Obviously, our kidneys do not belong to the government. They belong to us personally. However, the government often has to pass legislation which restricts us with regard to what we can do with our bodies. The reasons that the government gives for not allowing people like ourselves to give a kidney to someone else would be the same reasons for why they would at least want to REGULATE such transactions even if legislation were changed to allow us to give our kidneys freely. I'll try to explain them. Remember, this is something coming from someone who wants to see the legislation loosened... but it helps to understand how there could be problems if there were no legislation at all.

First, there is the ethical concern that some doctors have, about taking a perfectly healthy person and cutting a major organ out of that person's body. Some doctors feel that it would be on their conscience if that person were to die as a result of such an operation (and it can happen). They make a promise (called the Hippocratic Oath) when they start medicine, that they will not use their skills to do anything that would take away from the health of another person. Even when a kidney donor does not die, there are infections and other complications that come up fairly often with such major surgery. The donor ends up marginally worse off than they were before the operation.

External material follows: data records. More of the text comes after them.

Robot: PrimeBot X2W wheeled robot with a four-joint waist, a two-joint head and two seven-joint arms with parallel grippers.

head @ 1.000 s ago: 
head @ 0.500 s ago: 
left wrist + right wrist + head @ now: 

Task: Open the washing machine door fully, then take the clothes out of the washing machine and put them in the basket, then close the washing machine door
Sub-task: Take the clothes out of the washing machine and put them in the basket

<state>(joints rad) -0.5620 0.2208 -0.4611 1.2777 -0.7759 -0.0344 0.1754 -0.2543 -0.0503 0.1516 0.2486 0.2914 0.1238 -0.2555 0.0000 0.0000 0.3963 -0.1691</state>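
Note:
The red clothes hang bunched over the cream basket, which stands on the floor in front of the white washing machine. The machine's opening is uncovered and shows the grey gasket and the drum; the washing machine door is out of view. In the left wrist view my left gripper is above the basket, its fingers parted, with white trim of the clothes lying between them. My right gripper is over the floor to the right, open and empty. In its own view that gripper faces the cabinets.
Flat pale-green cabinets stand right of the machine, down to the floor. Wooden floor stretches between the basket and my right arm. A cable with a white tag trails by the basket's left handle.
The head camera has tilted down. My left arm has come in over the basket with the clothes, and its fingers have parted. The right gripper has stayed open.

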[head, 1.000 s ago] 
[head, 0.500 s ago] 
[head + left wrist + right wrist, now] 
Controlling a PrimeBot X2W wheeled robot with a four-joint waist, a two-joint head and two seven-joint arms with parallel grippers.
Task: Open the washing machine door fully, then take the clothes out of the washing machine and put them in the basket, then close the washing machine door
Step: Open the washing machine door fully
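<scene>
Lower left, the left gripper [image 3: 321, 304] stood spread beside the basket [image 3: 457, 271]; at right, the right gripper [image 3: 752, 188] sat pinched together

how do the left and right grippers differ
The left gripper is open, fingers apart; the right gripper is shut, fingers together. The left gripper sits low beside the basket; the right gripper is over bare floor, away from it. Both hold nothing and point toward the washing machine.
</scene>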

Of course, our position is that such doctors are not looking at the bigger picture. In a skin graft, for example, they take perfectly good skin away from one part of the body, and graft it onto another part that is urgently in need of new skin. The damage to one part of the body is offset by the benefit to another. In fact, with virtually all surgery there is damage to healthy parts of the body to get to the parts that are in need of correction. With a transplant, we just ask that the cost/benefit factor be expanded to include more than one person, i.e. the damage to the donor's body must be weighed up against the benefit to the recipient. And on that basis it all starts making sense.

However, a better argument for legislation that restricts donations is that the government actually wants to protect the rights of the donor. In other words, it has nothing to do with saying that the donor does not have a right to do what he/she wants with his/her own kidney, but quite the opposite. It has to do with OTHER PEOPLE not having the right to coerce someone into parting with a kidney that he/she may not REALLY want to part with.

In our experience we have already found that some hospitals make it sound much easier to donate a kidney than what it really is. In other words, they may be trying to hide the risks, because they do not want to frighten people away from donating. (The hospitals make big money through such operations.) I'm not saying that they are lying, but just that they have a tradition of trying to reassure people that "everything is under control", and so they may reassure donors a bit too much as well.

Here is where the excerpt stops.